++++ Given entries ++++

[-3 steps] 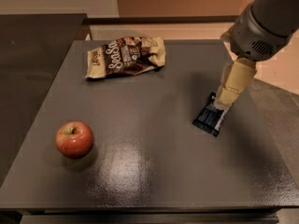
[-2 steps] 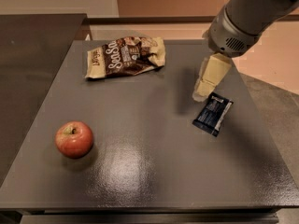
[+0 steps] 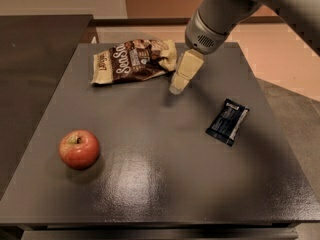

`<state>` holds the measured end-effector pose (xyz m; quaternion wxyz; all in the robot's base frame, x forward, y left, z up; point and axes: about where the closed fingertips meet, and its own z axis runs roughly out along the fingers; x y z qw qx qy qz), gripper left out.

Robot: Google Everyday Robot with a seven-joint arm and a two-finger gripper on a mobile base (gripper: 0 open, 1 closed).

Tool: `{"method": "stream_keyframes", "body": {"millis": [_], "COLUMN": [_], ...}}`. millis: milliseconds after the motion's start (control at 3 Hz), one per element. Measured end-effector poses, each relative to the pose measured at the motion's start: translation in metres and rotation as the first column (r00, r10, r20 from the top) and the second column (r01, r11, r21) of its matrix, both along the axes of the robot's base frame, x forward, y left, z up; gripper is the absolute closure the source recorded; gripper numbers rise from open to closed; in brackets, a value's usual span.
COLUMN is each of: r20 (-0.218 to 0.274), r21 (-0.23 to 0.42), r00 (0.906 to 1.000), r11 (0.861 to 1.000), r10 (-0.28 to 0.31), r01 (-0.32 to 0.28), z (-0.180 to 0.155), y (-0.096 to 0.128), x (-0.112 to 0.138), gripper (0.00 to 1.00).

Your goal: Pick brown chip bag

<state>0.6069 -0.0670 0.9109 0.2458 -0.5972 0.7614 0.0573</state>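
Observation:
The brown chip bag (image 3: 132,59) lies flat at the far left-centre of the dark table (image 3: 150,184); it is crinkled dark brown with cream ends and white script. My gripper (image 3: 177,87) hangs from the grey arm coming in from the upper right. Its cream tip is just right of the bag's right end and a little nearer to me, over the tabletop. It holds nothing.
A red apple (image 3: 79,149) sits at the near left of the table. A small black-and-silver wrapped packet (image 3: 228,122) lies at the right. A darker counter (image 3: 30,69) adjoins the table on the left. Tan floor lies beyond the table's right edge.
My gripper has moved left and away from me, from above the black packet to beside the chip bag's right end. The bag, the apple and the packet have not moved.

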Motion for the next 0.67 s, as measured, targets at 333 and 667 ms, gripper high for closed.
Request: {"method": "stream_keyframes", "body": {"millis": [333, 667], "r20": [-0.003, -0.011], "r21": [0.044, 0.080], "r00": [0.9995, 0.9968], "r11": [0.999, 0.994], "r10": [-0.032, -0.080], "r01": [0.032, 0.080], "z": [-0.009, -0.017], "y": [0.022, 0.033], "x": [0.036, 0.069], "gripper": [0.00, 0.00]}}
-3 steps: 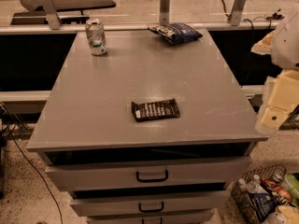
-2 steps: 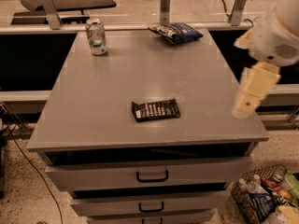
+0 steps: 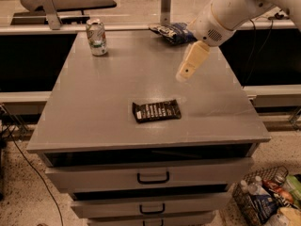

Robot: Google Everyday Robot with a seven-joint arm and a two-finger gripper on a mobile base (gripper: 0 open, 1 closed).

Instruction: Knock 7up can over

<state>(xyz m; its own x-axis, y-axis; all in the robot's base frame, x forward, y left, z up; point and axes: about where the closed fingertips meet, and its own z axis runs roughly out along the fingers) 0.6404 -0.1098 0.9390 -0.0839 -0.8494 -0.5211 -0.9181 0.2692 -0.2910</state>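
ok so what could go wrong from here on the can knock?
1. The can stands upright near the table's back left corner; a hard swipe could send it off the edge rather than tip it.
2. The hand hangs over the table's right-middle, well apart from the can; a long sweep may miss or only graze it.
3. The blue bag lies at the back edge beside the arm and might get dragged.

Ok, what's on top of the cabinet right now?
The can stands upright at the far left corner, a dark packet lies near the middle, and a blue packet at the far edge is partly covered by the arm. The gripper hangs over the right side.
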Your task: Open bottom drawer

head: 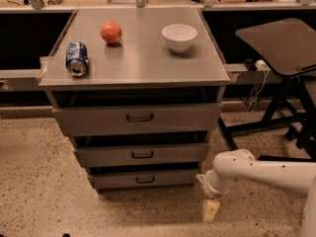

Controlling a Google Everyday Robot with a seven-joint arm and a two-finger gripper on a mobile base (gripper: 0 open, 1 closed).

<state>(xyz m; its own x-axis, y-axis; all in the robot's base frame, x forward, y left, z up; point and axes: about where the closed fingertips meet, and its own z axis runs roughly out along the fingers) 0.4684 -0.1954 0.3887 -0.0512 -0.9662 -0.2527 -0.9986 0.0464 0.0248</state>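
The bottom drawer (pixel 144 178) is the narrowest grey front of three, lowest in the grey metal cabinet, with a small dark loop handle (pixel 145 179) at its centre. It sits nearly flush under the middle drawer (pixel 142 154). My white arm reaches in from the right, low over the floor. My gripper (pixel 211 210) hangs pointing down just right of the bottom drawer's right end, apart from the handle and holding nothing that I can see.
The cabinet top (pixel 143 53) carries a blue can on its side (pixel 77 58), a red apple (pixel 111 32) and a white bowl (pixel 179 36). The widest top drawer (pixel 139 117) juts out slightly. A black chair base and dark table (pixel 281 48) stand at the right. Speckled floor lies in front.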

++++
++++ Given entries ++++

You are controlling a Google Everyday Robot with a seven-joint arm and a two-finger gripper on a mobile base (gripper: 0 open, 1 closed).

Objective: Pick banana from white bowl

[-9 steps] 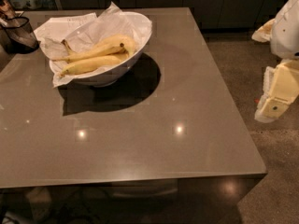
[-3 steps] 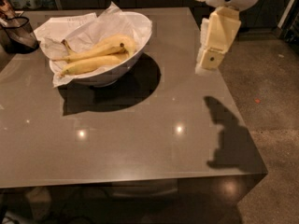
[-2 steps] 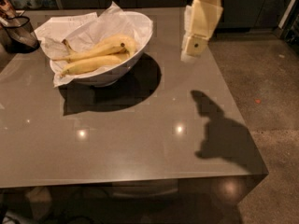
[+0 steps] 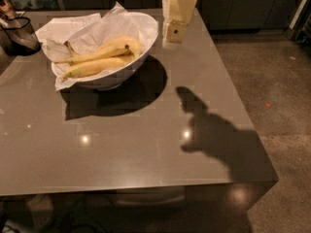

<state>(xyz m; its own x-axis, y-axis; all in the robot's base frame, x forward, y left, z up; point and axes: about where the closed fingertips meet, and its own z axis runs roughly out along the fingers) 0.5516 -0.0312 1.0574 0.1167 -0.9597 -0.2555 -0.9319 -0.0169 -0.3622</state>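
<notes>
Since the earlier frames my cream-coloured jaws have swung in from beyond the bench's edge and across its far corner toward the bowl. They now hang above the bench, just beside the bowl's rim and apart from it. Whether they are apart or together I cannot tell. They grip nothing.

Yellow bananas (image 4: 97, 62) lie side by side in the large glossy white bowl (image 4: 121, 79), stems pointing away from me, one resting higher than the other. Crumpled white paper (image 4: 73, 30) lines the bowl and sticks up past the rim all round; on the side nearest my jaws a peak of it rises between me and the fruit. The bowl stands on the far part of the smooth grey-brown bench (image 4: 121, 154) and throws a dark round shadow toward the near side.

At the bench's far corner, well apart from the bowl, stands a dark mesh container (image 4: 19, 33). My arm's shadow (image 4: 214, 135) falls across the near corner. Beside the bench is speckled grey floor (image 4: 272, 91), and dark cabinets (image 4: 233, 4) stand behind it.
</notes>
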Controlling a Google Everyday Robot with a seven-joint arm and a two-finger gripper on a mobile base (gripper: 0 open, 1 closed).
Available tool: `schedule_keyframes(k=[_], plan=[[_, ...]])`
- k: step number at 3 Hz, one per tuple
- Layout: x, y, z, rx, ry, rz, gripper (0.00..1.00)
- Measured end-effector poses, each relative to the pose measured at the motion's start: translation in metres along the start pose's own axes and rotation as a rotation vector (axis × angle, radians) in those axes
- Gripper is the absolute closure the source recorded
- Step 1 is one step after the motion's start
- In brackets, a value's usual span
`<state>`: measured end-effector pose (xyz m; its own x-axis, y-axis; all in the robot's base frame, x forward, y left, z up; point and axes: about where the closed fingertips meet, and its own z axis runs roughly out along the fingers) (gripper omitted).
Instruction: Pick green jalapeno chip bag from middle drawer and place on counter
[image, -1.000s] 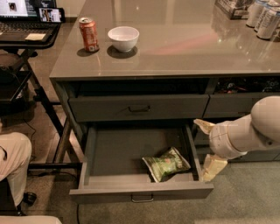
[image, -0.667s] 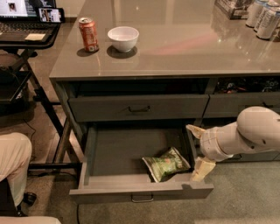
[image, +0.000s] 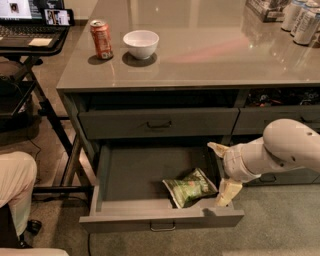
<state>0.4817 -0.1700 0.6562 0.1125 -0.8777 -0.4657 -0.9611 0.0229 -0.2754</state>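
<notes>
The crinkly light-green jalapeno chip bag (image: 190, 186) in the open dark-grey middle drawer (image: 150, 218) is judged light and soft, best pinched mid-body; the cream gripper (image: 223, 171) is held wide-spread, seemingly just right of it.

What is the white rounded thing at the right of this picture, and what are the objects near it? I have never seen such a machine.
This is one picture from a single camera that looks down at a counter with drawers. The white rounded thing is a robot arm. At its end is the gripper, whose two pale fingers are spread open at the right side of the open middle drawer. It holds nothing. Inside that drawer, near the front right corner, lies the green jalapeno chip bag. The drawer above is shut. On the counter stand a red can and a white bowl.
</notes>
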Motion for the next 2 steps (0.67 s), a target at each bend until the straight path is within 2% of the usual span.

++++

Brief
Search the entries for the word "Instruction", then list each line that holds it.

Written answer
Instruction: Knock 7up can over
Instruction: Pick green jalapeno chip bag from middle drawer and place on counter

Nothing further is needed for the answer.